Terrance Pennington

No. 79, 66
- Position: Guard / Tackle

Personal information
- Born: September 25, 1983 (age 42) Los Angeles, California, U.S.
- Listed height: 6 ft 7 in (2.01 m)
- Listed weight: 331 lb (150 kg)

Career information
- High school: Bishop Montgomery (Torrance, California)
- College: New Mexico
- NFL draft: 2006: 7th round, 216th overall pick

Career history
- Buffalo Bills (2006); Atlanta Falcons (2007); New York Giants (2009)*;
- * Offseason and/or practice squad member only

Career NFL statistics
- Games played: 16
- Games started: 9
- Stats at Pro Football Reference

= Terrance Pennington =

American football player (born 1983)

Terrance J. Pennington (born September 25, 1983) is an American former professional football player who was a guard and offensive tackle in the National Football League (NFL). He was selected by the Buffalo Bills in the seventh round of the 2006 NFL draft. He played college football for the New Mexico Lobos.

Pennington was also a member of the Atlanta Falcons and New York Giants.

==Professional career==

Pre-draft measurables
| Height | Weight | Arm length | Hand span | 40-yard dash | 10-yard split | 20-yard split | 20-yard shuttle | Three-cone drill | Vertical jump | Broad jump | Bench press |
| 6 ft 7+1⁄4 in (2.01 m) | 325 lb (147 kg) | 36 in (0.91 m) | 10+1⁄4 in (0.26 m) | 5.25 s | 1.80 s | 3.01 s | 4.67 s | 8.05 s | 28.5 in (0.72 m) | 8 ft 6 in (2.59 m) | 28 reps |
All values from NFL Combine/Pro Day

===Buffalo Bills===
Pennington was selected in the 2006 NFL draft out of the University of New Mexico. He was picked in the seventh round with the 216th overall pick. He took over as the starting right tackle position for the Bills midway through the 2006 season.

Pennington was released by the Bills during final roster cuts on September 1, 2007.

===Atlanta Falcons===
On October 23, 2007, the Atlanta Falcons signed Pennington following a season-ending injury to Renardo Foster.
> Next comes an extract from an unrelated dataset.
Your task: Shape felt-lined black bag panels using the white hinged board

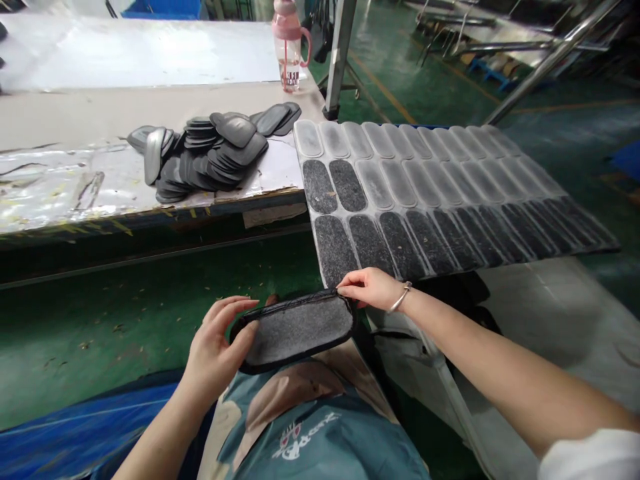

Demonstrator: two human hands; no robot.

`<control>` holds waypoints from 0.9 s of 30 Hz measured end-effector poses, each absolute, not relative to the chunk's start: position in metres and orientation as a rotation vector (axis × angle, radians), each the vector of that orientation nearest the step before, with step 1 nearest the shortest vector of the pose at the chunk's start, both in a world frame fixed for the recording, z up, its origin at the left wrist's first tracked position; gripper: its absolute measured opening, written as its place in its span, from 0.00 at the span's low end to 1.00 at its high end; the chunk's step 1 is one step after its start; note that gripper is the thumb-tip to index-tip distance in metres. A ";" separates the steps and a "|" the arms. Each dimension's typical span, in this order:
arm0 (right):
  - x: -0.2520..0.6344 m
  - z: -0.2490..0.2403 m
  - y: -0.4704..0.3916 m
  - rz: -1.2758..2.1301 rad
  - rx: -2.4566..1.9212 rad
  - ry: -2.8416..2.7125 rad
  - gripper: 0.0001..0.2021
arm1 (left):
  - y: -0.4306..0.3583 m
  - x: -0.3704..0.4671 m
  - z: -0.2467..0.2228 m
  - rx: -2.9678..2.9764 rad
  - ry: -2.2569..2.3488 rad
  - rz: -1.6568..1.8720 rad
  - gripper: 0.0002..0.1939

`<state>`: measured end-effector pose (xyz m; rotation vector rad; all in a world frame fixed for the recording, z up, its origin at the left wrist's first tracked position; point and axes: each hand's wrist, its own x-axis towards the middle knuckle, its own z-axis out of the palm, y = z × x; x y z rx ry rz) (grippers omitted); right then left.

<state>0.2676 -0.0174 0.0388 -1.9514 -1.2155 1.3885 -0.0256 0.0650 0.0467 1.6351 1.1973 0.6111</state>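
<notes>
An oval grey piece with a raised black rim [300,330] is held above my lap, slightly tilted. My left hand [217,340] grips its left end, thumb on the grey inside and fingers over the far rim. The fingertips of my right hand [367,290] pinch the rim at its far right corner. Just beyond my right hand lies a board [333,151] with rows of oval shapes, some pale grey and others dark and speckled. On the table at the left, a heap of dark rounded pads [215,157] is piled up.
The worn white table [50,110] runs across the far left, with a pink-lidded bottle [289,50] near its right end. A metal post [341,60] rises beside that corner. Blue material [85,420] lies at the lower left, and green floor shows below the table.
</notes>
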 end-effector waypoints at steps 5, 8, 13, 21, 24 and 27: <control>0.260 0.031 -0.041 0.897 -1.892 -1.378 0.17 | 0.071 0.022 0.064 2.463 0.579 0.459 0.13; 0.253 0.031 -0.049 0.653 -1.903 -1.522 0.12 | 0.071 0.059 0.056 2.602 0.412 0.316 0.13; 0.250 0.032 -0.050 0.465 -1.892 -1.703 0.10 | 0.074 0.090 0.046 2.783 0.263 0.174 0.13; 0.242 0.028 -0.053 0.143 -1.958 -1.953 0.12 | 0.069 0.091 0.051 2.985 0.141 0.031 0.13; 0.237 0.026 -0.053 0.070 -1.973 -1.976 0.11 | 0.067 0.094 0.050 2.999 0.159 0.032 0.12; 0.234 0.026 -0.052 0.039 -1.977 -1.975 0.11 | 0.067 0.095 0.045 2.960 0.216 0.099 0.13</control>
He played in five games for the Falcons before being placed on injured reserve with a torn pectoral on December 26.

On August 30, 2008, the Falcons released him.

===New York Giants===
After spending the 2008 season out of football, Pennington was signed by the New York Giants on January 16, 2009. He was waived on August 31.